Ironically, I left this partially finished then came across the post in the image by Emannuel Bernard about NoSQL, calling them idiots for ignoring a problem and thinking it will go away. I am kind of saying that that‘s what the SQL guys have done. Who‘s right? Who cares. Also, to tie to my prior post, this is largely a consequence of the gutlessness of developers to really apply Lean and figure out where their time goes. There are only two possibilities: either you are on a greenfield project, and you can just change things constantly, in which case, the schema can evolve unhampered and there will be a rather low cost to getting your changes in, but at some point, you will have data, and the auto schema thing will stop working (covered in a prior post), or, you have to deal with real data. In line with my prognostications that the future of development is going to have to get on to things other than drafting the nth iteration of a simulation, all projects will have to deal with data, period.

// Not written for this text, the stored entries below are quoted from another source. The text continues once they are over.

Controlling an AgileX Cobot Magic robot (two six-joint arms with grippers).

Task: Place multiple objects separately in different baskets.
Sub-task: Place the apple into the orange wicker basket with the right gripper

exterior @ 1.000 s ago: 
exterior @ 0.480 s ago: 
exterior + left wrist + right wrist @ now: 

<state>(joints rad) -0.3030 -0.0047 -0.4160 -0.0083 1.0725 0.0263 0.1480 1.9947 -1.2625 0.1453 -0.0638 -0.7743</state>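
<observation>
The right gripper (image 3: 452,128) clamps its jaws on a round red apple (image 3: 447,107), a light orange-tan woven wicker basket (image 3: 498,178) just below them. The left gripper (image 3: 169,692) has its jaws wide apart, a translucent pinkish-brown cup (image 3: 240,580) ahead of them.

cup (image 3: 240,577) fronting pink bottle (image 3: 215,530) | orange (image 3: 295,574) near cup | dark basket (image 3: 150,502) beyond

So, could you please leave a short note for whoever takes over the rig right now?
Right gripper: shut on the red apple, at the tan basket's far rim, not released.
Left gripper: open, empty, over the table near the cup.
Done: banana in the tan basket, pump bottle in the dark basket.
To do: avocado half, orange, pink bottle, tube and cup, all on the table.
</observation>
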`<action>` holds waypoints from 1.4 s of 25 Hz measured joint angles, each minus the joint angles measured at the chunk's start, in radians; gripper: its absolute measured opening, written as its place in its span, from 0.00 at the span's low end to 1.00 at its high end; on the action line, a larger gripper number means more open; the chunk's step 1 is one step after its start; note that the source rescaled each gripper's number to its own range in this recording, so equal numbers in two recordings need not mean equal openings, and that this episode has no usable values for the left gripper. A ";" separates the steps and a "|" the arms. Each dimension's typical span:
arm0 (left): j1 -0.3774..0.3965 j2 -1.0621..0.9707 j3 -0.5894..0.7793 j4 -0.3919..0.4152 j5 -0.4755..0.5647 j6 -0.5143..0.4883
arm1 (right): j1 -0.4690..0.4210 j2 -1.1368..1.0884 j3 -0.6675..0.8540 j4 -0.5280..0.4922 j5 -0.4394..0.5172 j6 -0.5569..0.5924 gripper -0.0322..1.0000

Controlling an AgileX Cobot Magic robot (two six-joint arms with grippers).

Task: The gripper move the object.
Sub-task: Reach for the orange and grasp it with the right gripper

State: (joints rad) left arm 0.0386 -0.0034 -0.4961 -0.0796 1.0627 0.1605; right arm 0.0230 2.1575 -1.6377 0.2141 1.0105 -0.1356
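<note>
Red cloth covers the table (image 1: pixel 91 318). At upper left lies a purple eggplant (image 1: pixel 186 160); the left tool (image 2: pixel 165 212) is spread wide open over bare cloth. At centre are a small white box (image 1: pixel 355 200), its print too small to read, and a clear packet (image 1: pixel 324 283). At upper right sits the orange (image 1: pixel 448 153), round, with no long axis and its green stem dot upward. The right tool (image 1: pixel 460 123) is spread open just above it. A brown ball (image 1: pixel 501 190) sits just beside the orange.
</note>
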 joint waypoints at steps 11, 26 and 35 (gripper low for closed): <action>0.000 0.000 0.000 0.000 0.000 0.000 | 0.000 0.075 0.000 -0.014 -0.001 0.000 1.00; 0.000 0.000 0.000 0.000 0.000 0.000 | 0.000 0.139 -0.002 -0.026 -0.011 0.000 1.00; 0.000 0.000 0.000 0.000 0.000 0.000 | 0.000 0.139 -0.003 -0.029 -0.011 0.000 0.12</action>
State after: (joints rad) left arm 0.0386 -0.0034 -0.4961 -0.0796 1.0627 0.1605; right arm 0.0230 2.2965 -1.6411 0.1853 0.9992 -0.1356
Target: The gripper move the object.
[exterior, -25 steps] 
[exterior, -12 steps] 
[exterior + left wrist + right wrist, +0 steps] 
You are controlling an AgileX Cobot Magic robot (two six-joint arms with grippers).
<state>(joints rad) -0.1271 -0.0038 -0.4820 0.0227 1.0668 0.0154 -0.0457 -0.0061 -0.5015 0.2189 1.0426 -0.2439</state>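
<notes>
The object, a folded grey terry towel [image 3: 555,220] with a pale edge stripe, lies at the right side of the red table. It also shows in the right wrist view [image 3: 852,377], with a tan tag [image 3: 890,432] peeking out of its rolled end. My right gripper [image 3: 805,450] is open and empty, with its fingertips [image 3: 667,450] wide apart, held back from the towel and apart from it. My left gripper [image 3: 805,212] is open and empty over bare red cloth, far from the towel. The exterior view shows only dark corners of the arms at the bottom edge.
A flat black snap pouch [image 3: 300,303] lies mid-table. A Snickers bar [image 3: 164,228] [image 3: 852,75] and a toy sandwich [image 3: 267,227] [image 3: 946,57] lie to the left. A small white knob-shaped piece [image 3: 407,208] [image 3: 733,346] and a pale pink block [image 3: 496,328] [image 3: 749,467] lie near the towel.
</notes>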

Furthermore, thinking a model will take a shape anything close to finished without a bunch of data having been sent through it and a lot of usage logged, is not naive, it‘s stupid. Another possible solution to this problem would be to beef up the ability to simulate. There is zero of that anywhere on either sides. Do a search, find me articles of either camp talking about creating simulated data.
Most projects adopt a model and develop against it in a more or less empty state, then get sucked up into the drama of it filling up, at which time, evolving it or further refining it, is the last thing that anyone is going to want to do.